┏━━

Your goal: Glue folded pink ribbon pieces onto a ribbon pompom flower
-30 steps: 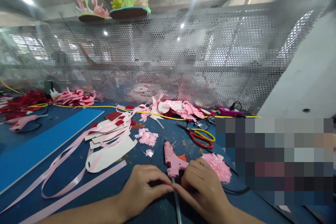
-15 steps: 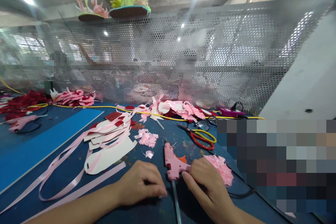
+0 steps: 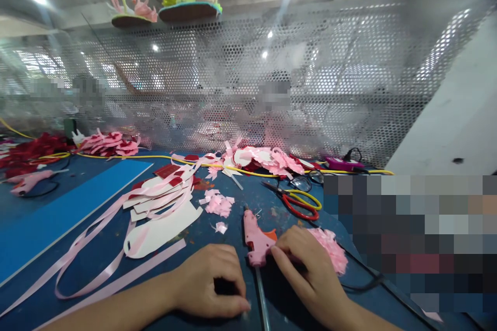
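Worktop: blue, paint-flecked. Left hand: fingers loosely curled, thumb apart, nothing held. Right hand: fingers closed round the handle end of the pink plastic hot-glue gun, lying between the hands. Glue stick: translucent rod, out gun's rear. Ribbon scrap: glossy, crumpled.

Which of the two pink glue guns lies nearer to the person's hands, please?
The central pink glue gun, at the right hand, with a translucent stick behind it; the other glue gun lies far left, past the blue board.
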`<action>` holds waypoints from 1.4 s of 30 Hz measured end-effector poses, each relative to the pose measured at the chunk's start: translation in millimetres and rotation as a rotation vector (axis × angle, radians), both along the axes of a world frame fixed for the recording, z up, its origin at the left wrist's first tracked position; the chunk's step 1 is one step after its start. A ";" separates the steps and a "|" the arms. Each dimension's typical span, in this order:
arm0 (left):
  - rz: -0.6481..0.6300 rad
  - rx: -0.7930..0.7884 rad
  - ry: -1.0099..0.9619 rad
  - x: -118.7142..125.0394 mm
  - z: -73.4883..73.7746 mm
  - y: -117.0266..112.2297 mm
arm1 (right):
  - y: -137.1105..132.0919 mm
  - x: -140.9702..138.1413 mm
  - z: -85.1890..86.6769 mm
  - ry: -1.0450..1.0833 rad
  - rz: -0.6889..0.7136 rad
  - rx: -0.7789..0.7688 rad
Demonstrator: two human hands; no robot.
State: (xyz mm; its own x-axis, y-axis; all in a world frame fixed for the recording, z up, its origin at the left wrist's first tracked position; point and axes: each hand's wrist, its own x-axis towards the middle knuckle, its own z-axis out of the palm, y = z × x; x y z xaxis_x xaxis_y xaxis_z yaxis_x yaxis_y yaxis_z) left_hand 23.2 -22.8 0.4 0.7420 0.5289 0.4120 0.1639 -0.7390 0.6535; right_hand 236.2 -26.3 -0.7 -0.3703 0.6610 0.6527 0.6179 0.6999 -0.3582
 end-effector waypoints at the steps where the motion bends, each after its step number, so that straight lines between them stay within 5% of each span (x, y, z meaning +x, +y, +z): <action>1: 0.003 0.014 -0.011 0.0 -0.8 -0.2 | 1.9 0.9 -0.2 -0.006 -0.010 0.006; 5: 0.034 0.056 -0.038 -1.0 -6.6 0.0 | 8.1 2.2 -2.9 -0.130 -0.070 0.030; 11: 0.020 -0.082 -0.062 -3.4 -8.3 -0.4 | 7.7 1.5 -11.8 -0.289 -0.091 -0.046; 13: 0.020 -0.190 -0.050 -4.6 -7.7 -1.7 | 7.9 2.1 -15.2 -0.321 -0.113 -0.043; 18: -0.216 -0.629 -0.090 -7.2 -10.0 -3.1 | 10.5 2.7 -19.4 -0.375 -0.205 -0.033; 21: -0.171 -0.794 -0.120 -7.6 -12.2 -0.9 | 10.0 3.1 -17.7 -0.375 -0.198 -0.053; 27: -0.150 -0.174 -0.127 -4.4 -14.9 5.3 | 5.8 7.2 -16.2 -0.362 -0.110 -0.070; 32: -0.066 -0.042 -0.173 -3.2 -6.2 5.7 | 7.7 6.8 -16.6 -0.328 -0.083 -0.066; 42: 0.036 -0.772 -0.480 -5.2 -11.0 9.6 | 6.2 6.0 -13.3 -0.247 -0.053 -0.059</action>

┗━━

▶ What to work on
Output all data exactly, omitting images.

▶ Response to this exercise
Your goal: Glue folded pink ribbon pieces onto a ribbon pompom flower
-30 steps: 
-15 steps: 
+0 steps: 
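Worktop: blue, paint-flecked. Left hand: fingers loosely curled, thumb apart, nothing held. Right hand: fingers closed round the handle end of the pink plastic hot-glue gun, lying between the hands. Glue stick: translucent rod, out gun's rear. Ribbon scrap: glossy, crumpled.

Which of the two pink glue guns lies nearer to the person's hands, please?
The central pink glue gun, at the right hand, with a translucent stick behind it; the other glue gun lies far left, past the blue board.
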`<action>` holds waypoints from 1.4 s of 30 Hz measured end-effector poses, each relative to the pose measured at the chunk's start: translation in millimetres and rotation as a rotation vector (axis × angle, radians), both along the axes of a world frame fixed for the recording, z up, its origin at the left wrist's first tracked position; the chunk's step 1 is one step after its start. A ";" separates the steps and a "|" the arms. Each dimension's typical span, in this order:
arm0 (left):
  - rz: -0.6481..0.6300 rad
  - rx: -0.7930..0.7884 rad
  - ry: -1.0099..0.9619 rad
  - x: -118.7142..125.0394 mm
  - z: -73.4883..73.7746 mm
  - y: -117.0266..112.2297 mm
arm1 (right):
  - y: -137.1105..132.0919 mm
  - x: -140.9702..138.1413 mm
  - z: -85.1890..86.6769 mm
  - ry: -1.0450..1.0833 rad
  - rz: -0.6889..0.7136 rad
  - rx: -0.7789..0.7688 rad
Demonstrator: two human hands; no robot.
State: (xyz mm; its own x-axis, y-axis; all in a world frame fixed for the recording, z up, its origin at the left wrist's first tracked position; point and axes: each hand's wrist, its own x-axis towards the middle knuckle, its own z-axis out of the palm, y = z × x; x y z xaxis_x xaxis_y xaxis_z yaxis_x yaxis_y yaxis_z) left_hand 23.2 -22.8 0.4 0.7420 0.5289 0.4120 0.1639 -0.7390 0.6535; right_hand 236.2 -26.3 -0.7 -0.3703 0.6610 0.6527 0.6179 0.6999 -0.3582
 end-effector waypoints at the steps where the motion bends, each after its step number, so that straight lines between them stay within 5% of each span (x, y, z meaning +x, +y, +z): <action>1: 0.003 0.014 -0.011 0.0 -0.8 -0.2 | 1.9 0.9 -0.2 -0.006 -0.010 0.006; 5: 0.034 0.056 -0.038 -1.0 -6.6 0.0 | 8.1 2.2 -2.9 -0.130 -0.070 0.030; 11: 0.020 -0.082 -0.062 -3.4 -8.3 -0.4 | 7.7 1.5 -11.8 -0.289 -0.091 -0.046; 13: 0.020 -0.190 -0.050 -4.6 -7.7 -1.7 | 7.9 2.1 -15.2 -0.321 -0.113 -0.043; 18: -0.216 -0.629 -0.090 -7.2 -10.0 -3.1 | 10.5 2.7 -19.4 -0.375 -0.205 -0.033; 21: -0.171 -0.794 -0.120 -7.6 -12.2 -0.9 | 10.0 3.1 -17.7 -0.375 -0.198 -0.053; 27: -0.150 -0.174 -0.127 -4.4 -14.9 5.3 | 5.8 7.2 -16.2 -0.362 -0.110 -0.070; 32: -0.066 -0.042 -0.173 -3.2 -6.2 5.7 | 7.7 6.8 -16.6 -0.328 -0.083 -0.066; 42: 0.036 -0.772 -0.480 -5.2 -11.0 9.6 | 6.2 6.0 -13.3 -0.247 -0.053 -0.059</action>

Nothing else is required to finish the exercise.